Hindsight, as they say, is 20/20, so as you’re gluing positive words and images to your literal or metaphorical vision board for the new year, it’s really valuable to look back on the old one and think about what helped and what hindered you in your productivity, health, happiness, relationships and other areas of life.
Some topics I’ve found entertaining and useful to journal about are:
What person or people impacted you in 2019 and why?
What place did you discover and love? For me, this year it was my own back deck this summer because I dragged my bed out there and slept under the stars for three months.
What was your most meaningful achievement?
In what ways did you change? Things you did, habits you shifted?
What was something unexpected that happened?
What will you remember about your health? For me it was beginning to work with a personal trainer once a week and lifting weights — something I’ve resisted for decades because I was afraid of bulking up. Not only did I lose a significant amount body fat and can now see muscles I haven’t seen since I was 17, I’m also much stronger and more resilient in my day-to-day life. If your goal is to get organized this year, always put fitness first. Having strength and energy is crucial to achieving all your other resolutions.
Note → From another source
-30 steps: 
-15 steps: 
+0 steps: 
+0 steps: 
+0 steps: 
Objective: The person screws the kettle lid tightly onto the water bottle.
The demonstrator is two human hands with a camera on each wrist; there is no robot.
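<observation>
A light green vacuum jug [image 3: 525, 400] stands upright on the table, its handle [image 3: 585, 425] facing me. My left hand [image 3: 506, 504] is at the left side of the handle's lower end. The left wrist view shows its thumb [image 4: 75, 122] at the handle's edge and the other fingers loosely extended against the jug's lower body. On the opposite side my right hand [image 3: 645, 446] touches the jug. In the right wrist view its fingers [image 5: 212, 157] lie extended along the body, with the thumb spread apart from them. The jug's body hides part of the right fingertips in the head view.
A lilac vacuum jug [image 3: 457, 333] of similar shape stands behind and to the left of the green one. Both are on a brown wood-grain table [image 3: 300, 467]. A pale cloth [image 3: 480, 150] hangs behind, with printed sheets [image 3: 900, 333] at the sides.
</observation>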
What brought you the most joy? What made you sad? What did you purchase that you regretted? What did you purchase that you loved?
If you had one word to describe 2019, what would it be? There were several for me in 2019, for example, gratitude, connection, leadership, and strength, but I think the penultimate word for me in 2019 was shelter.
Wrapping up the year with a thoughtful review can remind you of things to begin considering so that you don’t make the same mistakes and can begin transforming behaviors that no longer serve you. It also allows you to put the year into perspective and remember the highlights and accomplishments. Writing it down somewhere easily searchable, like the Notes app in your phone, makes it easy to find and reread when you need some encouragement or perspective.
Sometimes it’s hard to remember exactly what the heck happened in the last year, especially if you are not a journal keeper. In that case, looking back at your calendar is a helpful way to jog your memory.
Scrolling through the photos on your phone is another good way to trigger memories and ideas to write about. Instagram and Facebook can also help, but there tends to be more distracting eye candy there than high-quality information and can bog down the process.
Talking about the questions with your partner, discussing them as a family or with a close friend or two is not only a great bonding activity, the other person or people will certainly remind you of things you’ve forgotten and help you put your year into a more objective perspective.
Reviewing the year is common, even mandatory, in business situations, but for our personal lives we often rush on to the new year and new resolutions without taking the time to first look back, and it can be a richly rewarding experience that will put you in a much better position to articulate and manifest your vision for 2020.